▶ _What the task asks_: Pull every line that includes the word "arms" out of the data below and copy it.

[Opening Available data section]

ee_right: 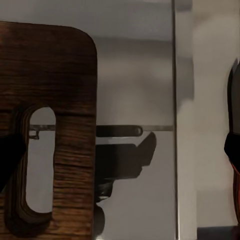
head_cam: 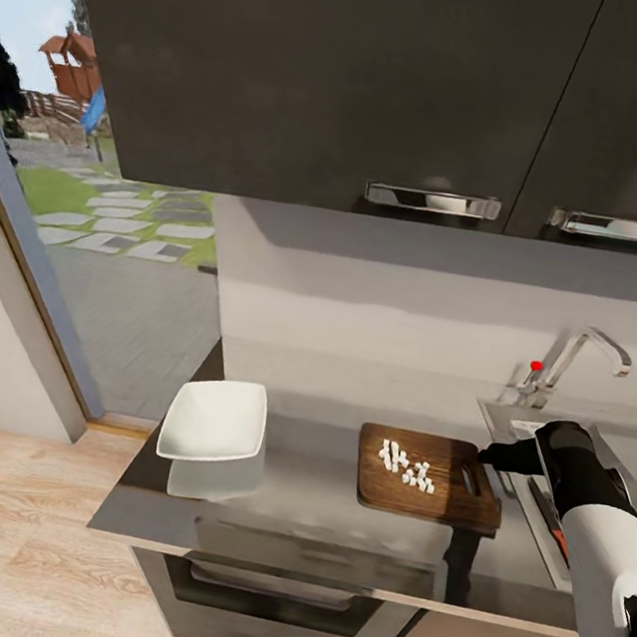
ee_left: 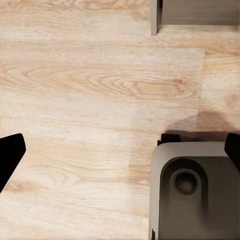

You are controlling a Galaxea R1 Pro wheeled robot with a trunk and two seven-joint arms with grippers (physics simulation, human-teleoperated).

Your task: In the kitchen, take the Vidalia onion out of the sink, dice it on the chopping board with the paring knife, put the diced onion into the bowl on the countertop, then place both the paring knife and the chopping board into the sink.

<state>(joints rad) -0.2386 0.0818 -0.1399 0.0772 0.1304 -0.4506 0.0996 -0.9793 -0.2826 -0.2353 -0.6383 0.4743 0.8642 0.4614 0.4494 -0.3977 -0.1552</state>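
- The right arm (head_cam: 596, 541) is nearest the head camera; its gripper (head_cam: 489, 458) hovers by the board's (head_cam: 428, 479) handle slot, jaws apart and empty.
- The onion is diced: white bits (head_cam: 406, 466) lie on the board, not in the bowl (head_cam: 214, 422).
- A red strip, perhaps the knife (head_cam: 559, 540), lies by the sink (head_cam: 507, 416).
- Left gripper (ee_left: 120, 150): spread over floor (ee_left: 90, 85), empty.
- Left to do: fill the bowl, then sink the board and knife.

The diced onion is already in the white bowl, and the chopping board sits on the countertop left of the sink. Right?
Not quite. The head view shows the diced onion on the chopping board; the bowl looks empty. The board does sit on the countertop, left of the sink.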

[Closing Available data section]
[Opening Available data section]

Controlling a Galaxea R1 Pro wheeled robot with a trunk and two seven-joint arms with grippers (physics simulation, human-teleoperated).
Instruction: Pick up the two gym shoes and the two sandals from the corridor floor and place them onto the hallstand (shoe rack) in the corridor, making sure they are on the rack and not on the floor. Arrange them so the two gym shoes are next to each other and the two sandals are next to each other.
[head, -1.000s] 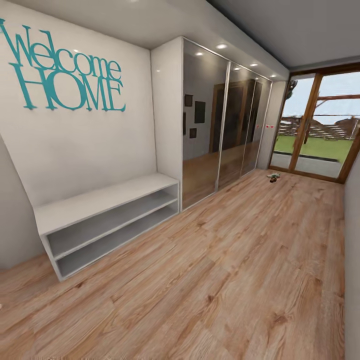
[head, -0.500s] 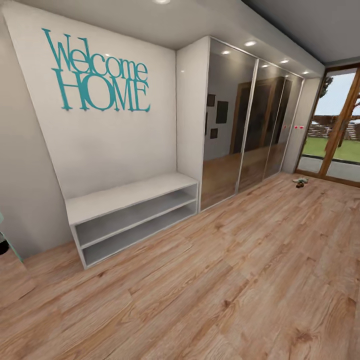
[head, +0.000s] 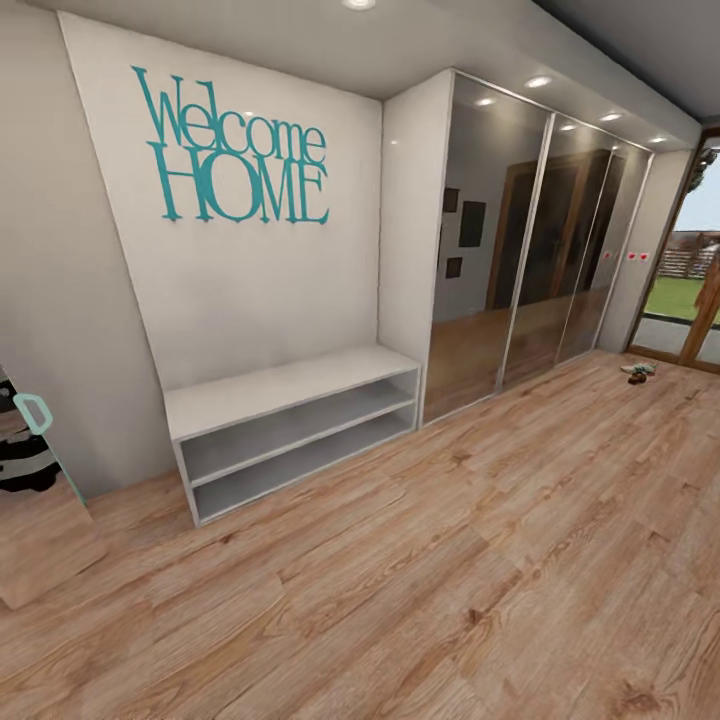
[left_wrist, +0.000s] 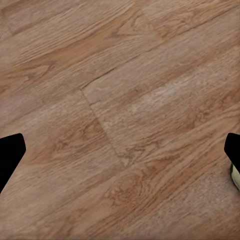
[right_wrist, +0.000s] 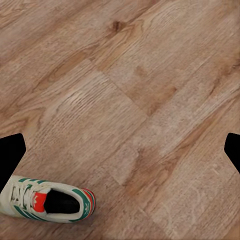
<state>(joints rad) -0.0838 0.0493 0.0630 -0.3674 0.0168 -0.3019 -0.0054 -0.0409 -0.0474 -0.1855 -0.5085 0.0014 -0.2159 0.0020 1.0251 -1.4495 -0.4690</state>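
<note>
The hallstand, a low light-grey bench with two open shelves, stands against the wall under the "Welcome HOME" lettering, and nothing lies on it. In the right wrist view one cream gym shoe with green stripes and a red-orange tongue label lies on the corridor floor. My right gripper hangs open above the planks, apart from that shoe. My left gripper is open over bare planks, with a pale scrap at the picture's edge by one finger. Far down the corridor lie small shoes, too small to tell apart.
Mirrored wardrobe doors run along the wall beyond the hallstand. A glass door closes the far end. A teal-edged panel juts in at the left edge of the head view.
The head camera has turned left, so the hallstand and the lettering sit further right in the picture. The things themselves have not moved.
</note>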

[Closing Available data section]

▶ _Your response_:
You are controlling a Galaxea R1 Pro wheeled robot with a trunk and two seven-joint arms with grippers (physics simulation, human-teleoperated).
Controlling a Galaxea R1 Pro wheeled robot with a trunk and two seven-joint arms with grippers (physics simulation, human-teleoperated).

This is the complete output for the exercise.